In summary, the arguments and amendments have not overcome the rejection under 35 U.S.C § 101. The claims are not in condition for allowance at this time.
Conclusion
Applicant's amendment necessitated the new ground(s) of rejection presented in this Office action. Accordingly, THIS ACTION IS MADE FINAL. See MPEP § 706.07(a). Applicant is reminded of the extension of time policy as set forth in 37 CFR 1.136(a).
A shortened statutory period for reply to this final action is set to expire THREE MONTHS from the mailing date of this action. In the event a first reply is filed within TWO MONTHS of the mailing date of this final action and the advisory action is not mailed until after the end of the THREE-MONTH shortened statutory period, then the shortened statutory period will expire on the date the advisory action is mailed, and any nonprovisional extension fee (37 CFR 1.17(a)) pursuant to 37 CFR 1.136(a) will be calculated from the mailing date of the advisory action. In no event, however, will the statutory period for reply expire later than SIX MONTHS from the mailing date of this final action.
Any inquiry concerning this communication or earlier communications from the examiner should be directed to DYLAN C WHITE whose telephone number is (571)272-1406. The examiner can normally be reached M-F 7:30-4:00 EST.
Examiner interviews are available via telephone, in-person, and video conferencing using a USPTO supplied web-based collaboration tool. To schedule an interview, applicant is encouraged to use the USPTO Automated Interview Request (AIR) at http://www.uspto.gov/interviewpractice.

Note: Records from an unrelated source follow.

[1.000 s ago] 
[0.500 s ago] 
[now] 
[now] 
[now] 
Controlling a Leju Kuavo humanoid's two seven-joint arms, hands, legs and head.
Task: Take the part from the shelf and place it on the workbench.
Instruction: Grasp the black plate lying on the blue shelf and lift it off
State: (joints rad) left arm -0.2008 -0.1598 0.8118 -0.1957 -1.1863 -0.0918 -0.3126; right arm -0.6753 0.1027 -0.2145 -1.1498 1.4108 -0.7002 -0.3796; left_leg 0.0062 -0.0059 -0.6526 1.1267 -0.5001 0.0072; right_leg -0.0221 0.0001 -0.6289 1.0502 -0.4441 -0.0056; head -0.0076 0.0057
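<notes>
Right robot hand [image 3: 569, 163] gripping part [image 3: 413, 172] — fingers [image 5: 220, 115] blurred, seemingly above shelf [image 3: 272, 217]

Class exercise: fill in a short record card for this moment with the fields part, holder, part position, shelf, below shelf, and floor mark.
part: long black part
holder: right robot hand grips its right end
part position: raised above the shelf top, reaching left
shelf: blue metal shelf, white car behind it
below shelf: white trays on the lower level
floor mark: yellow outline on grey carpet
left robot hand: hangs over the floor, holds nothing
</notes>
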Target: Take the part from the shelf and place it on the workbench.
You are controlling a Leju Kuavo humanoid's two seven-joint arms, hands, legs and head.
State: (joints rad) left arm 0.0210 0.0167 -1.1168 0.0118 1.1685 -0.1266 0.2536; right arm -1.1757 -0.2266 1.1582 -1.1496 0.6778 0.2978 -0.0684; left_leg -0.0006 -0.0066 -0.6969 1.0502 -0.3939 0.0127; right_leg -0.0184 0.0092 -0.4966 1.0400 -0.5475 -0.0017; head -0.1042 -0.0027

If attempts to reach the examiner by telephone are unsuccessful, the examiner’s supervisor, Beth Boswell can be reached at (571)272-6737. The fax phone number for the organization where this application or proceeding is assigned is 571-273-8300.
Information regarding the status of published or unpublished applications may be obtained from Patent Center. Unpublished application information in Patent Center is available to registered users. To file and manage patent submissions in Patent Center, visit: https://patentcenter.uspto.gov. Visit https://www.uspto.gov/patents/apply/patent-center for more information about Patent Center and https://www.uspto.gov/patents/docx for information about filing in DOCX format. For additional questions, contact the Electronic Business Center (EBC) at 866-217-9197 (toll-free). If you would like assistance from a USPTO Customer Service Representative, call 800-786-9199 (IN USA OR CANADA) or 571-272-1000.
/DYLAN C WHITE/Primary Examiner, Art Unit 3625 March 4, 2026.